### Task
Repeat all of the data word for word so that only the pictures are missing from the copy.
>>>>>
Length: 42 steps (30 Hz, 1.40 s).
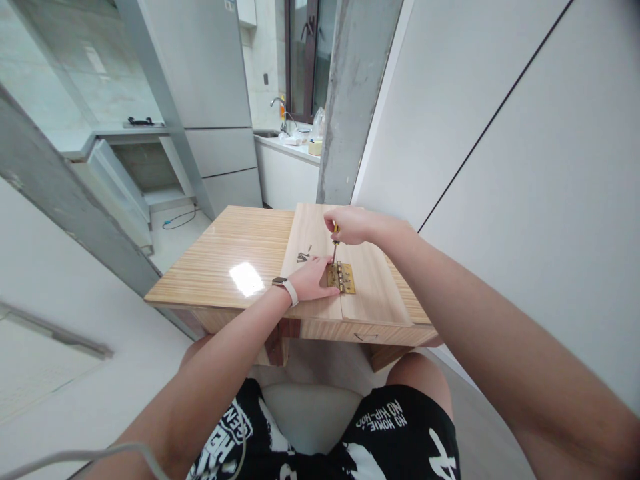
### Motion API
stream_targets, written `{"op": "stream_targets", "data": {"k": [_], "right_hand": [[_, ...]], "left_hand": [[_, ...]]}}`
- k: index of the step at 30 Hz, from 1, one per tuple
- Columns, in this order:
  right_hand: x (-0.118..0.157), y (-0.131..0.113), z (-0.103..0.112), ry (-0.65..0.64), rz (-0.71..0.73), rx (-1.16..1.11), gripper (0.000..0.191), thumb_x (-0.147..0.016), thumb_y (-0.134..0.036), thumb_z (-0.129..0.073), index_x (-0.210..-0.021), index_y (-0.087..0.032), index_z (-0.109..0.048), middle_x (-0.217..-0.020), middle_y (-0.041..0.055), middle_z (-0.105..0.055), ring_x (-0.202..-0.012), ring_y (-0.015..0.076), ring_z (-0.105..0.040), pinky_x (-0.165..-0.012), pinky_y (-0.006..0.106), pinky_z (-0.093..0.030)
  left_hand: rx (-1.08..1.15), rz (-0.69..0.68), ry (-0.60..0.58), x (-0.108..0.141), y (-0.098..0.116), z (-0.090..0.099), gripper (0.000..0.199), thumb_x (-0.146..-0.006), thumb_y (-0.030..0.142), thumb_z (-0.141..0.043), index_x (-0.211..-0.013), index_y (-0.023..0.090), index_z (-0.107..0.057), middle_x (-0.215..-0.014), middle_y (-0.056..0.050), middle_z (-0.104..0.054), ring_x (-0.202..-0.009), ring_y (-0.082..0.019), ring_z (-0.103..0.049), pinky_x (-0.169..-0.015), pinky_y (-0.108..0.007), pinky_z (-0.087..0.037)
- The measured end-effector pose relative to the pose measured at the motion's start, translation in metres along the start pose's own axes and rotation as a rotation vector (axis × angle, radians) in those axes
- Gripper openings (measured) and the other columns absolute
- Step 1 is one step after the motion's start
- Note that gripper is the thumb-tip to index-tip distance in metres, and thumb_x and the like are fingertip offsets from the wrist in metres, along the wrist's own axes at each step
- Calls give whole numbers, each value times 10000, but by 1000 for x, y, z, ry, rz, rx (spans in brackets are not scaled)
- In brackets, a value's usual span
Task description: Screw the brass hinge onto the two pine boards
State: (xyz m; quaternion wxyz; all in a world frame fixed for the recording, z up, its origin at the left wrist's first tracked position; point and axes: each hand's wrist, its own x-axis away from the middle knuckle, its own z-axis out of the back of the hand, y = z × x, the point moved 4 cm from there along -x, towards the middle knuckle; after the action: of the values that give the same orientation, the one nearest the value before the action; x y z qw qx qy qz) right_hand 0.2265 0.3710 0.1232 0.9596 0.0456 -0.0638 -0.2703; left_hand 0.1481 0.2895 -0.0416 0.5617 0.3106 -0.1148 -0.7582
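Note:
A brass hinge [348, 279] lies opened flat across the seam between two pale wooden boards [373, 293]. My right hand [349, 225] grips the yellow and black handle of a screwdriver [335, 251], which stands nearly upright with its tip at the hinge's far left part. Fingers apart, my left hand [316, 279] rests on the left board and touches the hinge's left edge. Several dark screws [303, 256] lie loose on the board just beyond my left hand. Whether a screw sits under the screwdriver tip is too small to tell.
The boards lie on a glossy wooden desk [210, 267] with a drawer handle [366, 337] at its front. A white panelled surface [500, 167] rises close on the right. Beyond the desk are a fridge [215, 67] and a counter with a faucet [283, 110].

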Motion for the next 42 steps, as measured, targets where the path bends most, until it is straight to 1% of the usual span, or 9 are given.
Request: {"op": "stream_targets", "data": {"k": [7,12,15,18,21,25,31,36,42], "right_hand": [[5,-7,3,59,34,65,164,-879,-201,-668,-1031,-185,-728,-1068,116,-747,-917,227,-655,-679,303,-382],[6,-6,0,99,12,91,152,-900,-232,-646,-1016,-182,-729,-1066,133,-743,-938,242,-661,-700,311,-396],[4,-4,-4,76,39,57,162,-899,-223,-647,-1046,-195,-710,-1076,113,-741,-955,234,-655,-700,301,-394],[5,-4,-7,8,66,4,232,-849,-173,-678,-1076,-217,-701,-1081,88,-740,-944,222,-649,-707,293,-400],[7,-5,-8,-16,50,9,244,-820,-145,-693,-1054,-215,-710,-1050,91,-742,-905,223,-653,-691,297,-399],[8,-8,-8,20,53,37,228,-819,-139,-684,-1036,-195,-727,-1033,110,-748,-902,237,-661,-673,301,-399],[10,0,-8,61,13,53,206,-871,-177,-656,-1055,-174,-749,-1076,148,-750,-975,263,-668,-760,316,-430],[10,-2,-9,85,-30,59,193,-899,-211,-647,-1056,-173,-754,-1096,181,-741,-1012,299,-671,-802,353,-450],[6,-1,-14,109,-66,24,183,-927,-257,-626,-1045,-192,-751,-1061,170,-731,-1051,307,-657,-812,355,-442]], "left_hand": [[-11,7,-7,-1,2,1,758,-778,522,-777,-1376,152,-494,-1317,-196,-614,-1254,-357,-554,-1094,-529,-443],[-8,11,-7,-1,3,1,742,-770,515,-789,-1365,174,-507,-1316,-182,-619,-1247,-356,-560,-1096,-532,-442],[-6,12,-3,-1,2,1,761,-769,525,-789,-1377,169,-501,-1320,-185,-615,-1253,-356,-557,-1094,-534,-444],[-10,13,-3,0,0,0,774,-767,544,-785,-1378,163,-499,-1315,-187,-614,-1243,-354,-561,-1086,-531,-450],[-12,19,2,0,1,0,754,-763,548,-786,-1353,163,-517,-1294,-183,-621,-1218,-354,-569,-1076,-532,-455],[10,36,0,-1,1,0,724,-754,541,-796,-1327,177,-543,-1274,-174,-632,-1205,-357,-575,-1068,-538,-455],[12,24,2,-2,0,-2,757,-762,517,-799,-1378,184,-510,-1332,-176,-617,-1262,-353,-556,-1104,-530,-437],[-1,11,0,-2,0,-2,762,-776,527,-785,-1378,155,-503,-1324,-186,-617,-1252,-354,-557,-1103,-525,-442],[4,28,-13,-2,3,0,755,-767,520,-794,-1367,156,-515,-1315,-188,-619,-1248,-357,-559,-1100,-529,-445]]}}
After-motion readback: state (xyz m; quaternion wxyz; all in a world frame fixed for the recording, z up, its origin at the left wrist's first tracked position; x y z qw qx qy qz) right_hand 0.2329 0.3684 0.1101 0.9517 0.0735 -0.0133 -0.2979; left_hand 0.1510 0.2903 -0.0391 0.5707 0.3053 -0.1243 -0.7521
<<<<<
### Your response
Length: 42 steps (30 Hz, 1.40 s).
### Motion API
stream_targets, written `{"op": "stream_targets", "data": {"k": [_], "right_hand": [[_, ...]], "left_hand": [[_, ...]]}}`
- k: index of the step at 30 Hz, from 1, one per tuple
- Columns, in this order:
  right_hand: x (-0.118..0.157), y (-0.131..0.113), z (-0.103..0.112), ry (-0.65..0.64), rz (-0.71..0.73), rx (-1.16..1.11), gripper (0.000..0.191), thumb_x (-0.147..0.016), thumb_y (-0.134..0.036), thumb_z (-0.129..0.073), index_x (-0.210..-0.021), index_y (-0.087..0.032), index_z (-0.109..0.048), middle_x (-0.217..-0.020), middle_y (-0.041..0.055), middle_z (-0.105..0.055), ring_x (-0.202..-0.012), ring_y (-0.015..0.076), ring_z (-0.105..0.040), pinky_x (-0.165..-0.012), pinky_y (-0.006..0.106), pinky_z (-0.093..0.030)
  left_hand: rx (-1.08..1.15), rz (-0.69..0.68), ry (-0.60..0.58), x (-0.108..0.141), y (-0.098..0.116), z (-0.090..0.099), gripper (0.000..0.199), thumb_x (-0.146..-0.006), thumb_y (-0.030..0.142), thumb_z (-0.141..0.043), index_x (-0.211..-0.013), index_y (-0.023..0.090), index_z (-0.107..0.057), middle_x (-0.215..-0.014), middle_y (-0.056..0.050), middle_z (-0.104..0.054), ring_x (-0.202..-0.009), ring_y (-0.082..0.019), ring_z (-0.103..0.049), pinky_x (-0.169..-0.015), pinky_y (-0.108..0.007), pinky_z (-0.087..0.037)
- The measured end-effector pose relative to the pose measured at the motion's start, translation in metres along the start pose's own axes and rotation as a rotation vector (axis × angle, radians) in those axes
- Gripper openings (measured) and the other columns absolute
- Step 1 is one step after the motion's start
- Note that gripper is the thumb-tip to index-tip distance in metres, and thumb_x and the like are fingertip offsets from the wrist in metres, along the wrist's own axes at each step
- Calls give whole numbers, each value times 10000, but by 1000 for x, y, z, ry, rz, rx (spans in brackets are not scaled)
- In brackets, a value's usual span
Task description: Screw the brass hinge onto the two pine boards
State: (xyz m; quaternion wxyz; all in a world frame fixed for the recording, z up, its origin at the left wrist's first tracked position; point and axes: each hand's wrist, its own x-axis away from the middle knuckle, its own z-axis out of the back of the hand, y = z × x, the point moved 4 cm from there along -x, towards the middle knuckle; after the action: of the values that give the same orientation, the one nearest the value before the action; x y z qw qx qy qz) right_hand 0.2265 0.3710 0.1232 0.9596 0.0456 -0.0638 -0.2703; left_hand 0.1481 0.2895 -0.0416 0.5617 0.3106 -0.1148 -0.7582
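Note:
A brass hinge [348, 279] lies opened flat across the seam between two pale wooden boards [373, 293]. My right hand [349, 225] grips the yellow and black handle of a screwdriver [335, 251], which stands nearly upright with its tip at the hinge's far left part. Fingers apart, my left hand [316, 279] rests on the left board and touches the hinge's left edge. Several dark screws [303, 256] lie loose on the board just beyond my left hand. Whether a screw sits under the screwdriver tip is too small to tell.
The boards lie on a glossy wooden desk [210, 267] with a drawer handle [366, 337] at its front. A white panelled surface [500, 167] rises close on the right. Beyond the desk are a fridge [215, 67] and a counter with a faucet [283, 110].
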
Motion for the next 42 steps, as measured, targets where the path bends most, until it is straight to 1% of the usual span, or 9 are given.
Request: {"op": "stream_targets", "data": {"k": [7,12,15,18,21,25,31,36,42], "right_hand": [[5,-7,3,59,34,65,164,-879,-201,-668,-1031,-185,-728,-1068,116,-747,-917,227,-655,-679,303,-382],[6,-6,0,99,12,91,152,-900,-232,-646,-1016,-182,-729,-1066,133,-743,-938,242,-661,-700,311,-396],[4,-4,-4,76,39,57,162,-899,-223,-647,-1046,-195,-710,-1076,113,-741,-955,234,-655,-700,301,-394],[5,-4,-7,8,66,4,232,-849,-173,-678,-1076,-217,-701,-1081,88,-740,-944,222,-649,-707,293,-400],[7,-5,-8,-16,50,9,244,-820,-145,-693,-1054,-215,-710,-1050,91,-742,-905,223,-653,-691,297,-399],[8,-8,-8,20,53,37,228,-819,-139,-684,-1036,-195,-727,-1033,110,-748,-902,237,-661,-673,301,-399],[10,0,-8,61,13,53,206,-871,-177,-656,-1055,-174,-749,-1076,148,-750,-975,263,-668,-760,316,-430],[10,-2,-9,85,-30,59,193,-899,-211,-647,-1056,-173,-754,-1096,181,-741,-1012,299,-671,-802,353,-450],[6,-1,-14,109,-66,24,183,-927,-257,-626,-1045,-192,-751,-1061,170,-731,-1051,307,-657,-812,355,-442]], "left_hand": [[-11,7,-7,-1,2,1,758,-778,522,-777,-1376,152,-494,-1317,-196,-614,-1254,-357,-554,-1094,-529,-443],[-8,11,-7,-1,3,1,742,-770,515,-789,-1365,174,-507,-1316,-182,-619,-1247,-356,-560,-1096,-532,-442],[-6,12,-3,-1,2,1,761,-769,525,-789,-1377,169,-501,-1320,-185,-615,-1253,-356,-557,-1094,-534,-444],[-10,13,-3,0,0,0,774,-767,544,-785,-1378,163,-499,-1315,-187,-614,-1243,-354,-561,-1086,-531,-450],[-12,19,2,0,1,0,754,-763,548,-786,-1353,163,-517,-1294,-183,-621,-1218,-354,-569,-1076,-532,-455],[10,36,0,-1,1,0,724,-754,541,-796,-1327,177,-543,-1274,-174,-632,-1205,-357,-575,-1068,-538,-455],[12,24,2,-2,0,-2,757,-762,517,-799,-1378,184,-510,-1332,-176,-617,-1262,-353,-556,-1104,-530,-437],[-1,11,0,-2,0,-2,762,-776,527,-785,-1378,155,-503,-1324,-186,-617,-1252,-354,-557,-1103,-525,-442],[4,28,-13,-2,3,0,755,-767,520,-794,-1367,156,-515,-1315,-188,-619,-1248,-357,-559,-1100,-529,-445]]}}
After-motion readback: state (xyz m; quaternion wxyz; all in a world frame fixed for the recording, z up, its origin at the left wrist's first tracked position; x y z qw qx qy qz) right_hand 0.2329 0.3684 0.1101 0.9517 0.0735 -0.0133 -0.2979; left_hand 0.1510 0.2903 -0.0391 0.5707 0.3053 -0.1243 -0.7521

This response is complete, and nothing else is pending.